Le port de plaisance est en plein centre ville, mais le bruit des voitures se fait discret. Des concerts vont avoir lieu sur la digue, heureusement pas trop tardifs, car nous aurons droit entre autres à des concours de chanteurs amateurs aux talents modestes… Le service de bus fonctionne très bien ici, c'est un bon point pour un pauvre marin piéton. Mais attention, pour atteindre certains points de l'île, il faut quatre heures depuis Funchal ! Et ça tourne, et ça monte, et ça frôle des ravins vertigineux... Alors j'explore l'île en autobus, mais aussi à pied, et même dans un monospace loué par Loïc et Britta. L'intérieur est très varié, forêts, bananeraies, falaises. Nous découvrons un haut plateau à plus de mille trois cents mètres, il y fait presque froid, j'en oublie que nous sommes à la latitude de l'Afrique. La côte Nord est plus rocheuse, moins habitée, plus campagnarde, très délassante après l'agitation de Funchal.

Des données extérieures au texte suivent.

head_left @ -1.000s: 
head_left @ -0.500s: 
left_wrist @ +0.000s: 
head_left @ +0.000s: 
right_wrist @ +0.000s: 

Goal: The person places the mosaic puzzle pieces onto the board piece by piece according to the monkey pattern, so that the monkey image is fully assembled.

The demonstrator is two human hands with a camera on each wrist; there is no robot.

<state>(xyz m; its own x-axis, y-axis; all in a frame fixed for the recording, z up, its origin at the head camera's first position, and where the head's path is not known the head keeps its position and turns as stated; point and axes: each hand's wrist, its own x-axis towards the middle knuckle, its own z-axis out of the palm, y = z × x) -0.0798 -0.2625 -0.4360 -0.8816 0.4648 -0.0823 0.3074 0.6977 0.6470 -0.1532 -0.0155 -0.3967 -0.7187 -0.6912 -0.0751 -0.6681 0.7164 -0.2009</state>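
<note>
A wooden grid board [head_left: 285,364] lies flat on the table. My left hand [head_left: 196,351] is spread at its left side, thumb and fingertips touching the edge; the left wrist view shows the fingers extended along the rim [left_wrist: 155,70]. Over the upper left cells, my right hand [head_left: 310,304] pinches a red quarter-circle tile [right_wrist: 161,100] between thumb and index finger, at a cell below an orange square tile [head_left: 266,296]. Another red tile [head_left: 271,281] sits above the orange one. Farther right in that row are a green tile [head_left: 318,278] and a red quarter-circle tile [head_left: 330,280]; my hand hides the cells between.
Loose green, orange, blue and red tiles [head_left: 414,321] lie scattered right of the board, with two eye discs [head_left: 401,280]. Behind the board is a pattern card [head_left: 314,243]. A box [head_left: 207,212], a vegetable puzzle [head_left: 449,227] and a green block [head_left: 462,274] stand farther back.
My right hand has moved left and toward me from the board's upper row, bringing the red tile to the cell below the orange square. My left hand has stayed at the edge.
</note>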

Avec Antoine et Brigitte, nous entreprenons une grande randonnée le long d'une levada ; ce canal d'à peine un mètre de largeur permet d'amener l'eau très loin de son point de captage en suivant le flanc de la montagne. Il court presque à l'horizontale et un sentier bien nettoyé le longe pour permettre son entretien. Par endroits, il a même fallu percer la falaise et nous avons l'impression que ces travaux datent de temps très anciens. Le panorama, les oiseaux, la fraîcheur de l'altitude, l'ombre des arbres, vraiment cet itinéraire est parfait pour traverser le cœur de l'île. Hélas, à la fin de la journée, un genou douloureux me fait boiter. Du vélo, de la marche, je n'ai pas fait autant de sport depuis bien longtemps et je manque d'entraînement. Conséquence plutôt plaisante : je vais me faire masser la jambe par Michel ; sa femme Bibi et lui sont kinésithérapeutes.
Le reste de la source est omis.